Oh, you’re the mute, she said. You poor thing.
She came close to me, walking slowly, as if I might startle. I made myself still, though inside my heart beat at a run. She reached out and ran the back of her fingers against my cheek. It was strangely humiliating and affectionate at the same time. Only as she paused and held the fabric of the sleeve against my cheek did I understand what the gesture intended.
Yes, it suits you. This will be yours, she said. It should be yours. She glowed deeply, full of pleasure at the thought of giving it to me. I cannot remember your name right now, but to be sure, it is to be held for you. She turned to the other girl. You are the witness if any should challenge this, she said to her, at which the other girl gave a brief curtsy, and murmured, It is done, Your Highness.
And with that, she left us, smiling.
The other girl folded the hunting costume over her arm and left me alone in the antechamber as she returned to the apartment.
Alone, I approached the mirror, full of shame at having thought to steal something she would give so easily. But I could never wear the dress; there was no place to wear it, no one to invite me. If I was very smart, I could sell it. I’d never had any of this sort of attention before from her, and it both pleased me as a novelty—imagining myself as being so favored by the Empress—and it also frightened me.
For I longed to vanish again, even as I became, with each day, more visible, and the chance to belong to oblivion again became more remote—the chance I could belong to it and the chance I would even want it, both. In its place was something new. I became briefly unsure of what had happened to me earlier that day, as if I had fallen asleep there in the chair in the antechamber while the hunt emptied the woods of game, dreaming this all the while the tenor was still making love to his grisette, the one I knew he meant to find.

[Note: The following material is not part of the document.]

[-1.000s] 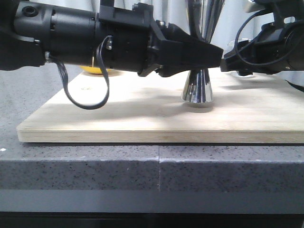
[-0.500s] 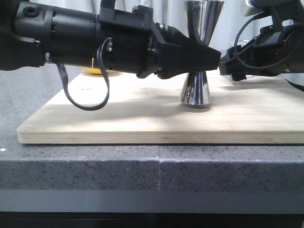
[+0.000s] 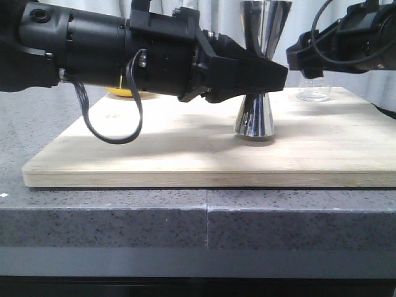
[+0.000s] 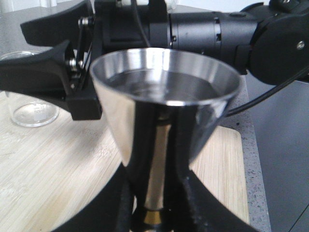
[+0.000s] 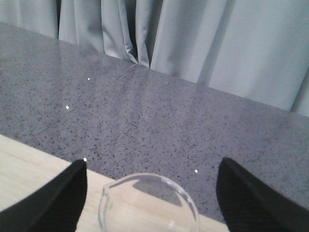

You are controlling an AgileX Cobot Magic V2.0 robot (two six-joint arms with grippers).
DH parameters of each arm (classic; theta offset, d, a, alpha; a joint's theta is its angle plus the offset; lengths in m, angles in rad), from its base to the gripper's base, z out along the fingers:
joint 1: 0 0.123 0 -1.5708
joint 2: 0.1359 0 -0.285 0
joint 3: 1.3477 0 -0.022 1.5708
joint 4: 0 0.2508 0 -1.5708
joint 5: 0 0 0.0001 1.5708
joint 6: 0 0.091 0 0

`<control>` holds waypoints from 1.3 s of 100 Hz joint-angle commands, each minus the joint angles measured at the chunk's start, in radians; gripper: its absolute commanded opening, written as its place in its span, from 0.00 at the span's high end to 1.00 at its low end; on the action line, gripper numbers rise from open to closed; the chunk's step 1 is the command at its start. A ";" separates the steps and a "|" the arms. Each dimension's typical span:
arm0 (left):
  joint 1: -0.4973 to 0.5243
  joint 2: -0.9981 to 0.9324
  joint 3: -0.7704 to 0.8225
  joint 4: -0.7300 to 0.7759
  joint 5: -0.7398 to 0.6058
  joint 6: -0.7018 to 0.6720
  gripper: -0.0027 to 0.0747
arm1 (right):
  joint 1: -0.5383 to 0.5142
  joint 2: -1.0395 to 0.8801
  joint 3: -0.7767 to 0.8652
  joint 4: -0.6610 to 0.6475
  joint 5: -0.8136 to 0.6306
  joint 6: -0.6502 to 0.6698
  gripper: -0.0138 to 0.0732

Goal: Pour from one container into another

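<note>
Your left gripper (image 3: 263, 77) is clamped on the jigger's (image 3: 255, 117) narrow waist, upright on the wooden board (image 3: 185, 154), while your right gripper (image 5: 149, 193) hangs spread wide above the beaker (image 3: 313, 93) standing free on the board.

Staged laboratory test bench: speckled grey stone-look worktop (image 3: 124, 216), pale wooden board (image 3: 185, 154) laid on it, plain grey pleated curtain (image 5: 193, 38) closing the background.
</note>
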 commanded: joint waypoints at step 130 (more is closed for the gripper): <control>0.158 -0.059 -0.080 -0.040 -0.108 0.031 0.99 | 0.061 -0.547 -0.024 -0.002 0.047 0.002 0.26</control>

But then I remembered what he’d said to me—I will find out your secret. And with that, my partner in dressing the Empress appeared in the door, fierce, and walked calmly over to me, her eyes darkening.
I watched her as she approached, understood what she would do, and still I didn’t move, but instead waited. I even met her eyes as she struck me.
Salope, she said, very quietly, as her blow, quick and stinging, rang across my right cheek.
I remained silent and didn’t break her gaze. After she pulled back her hand, she left quickly and with purpose, shaking the feeling back into her hand.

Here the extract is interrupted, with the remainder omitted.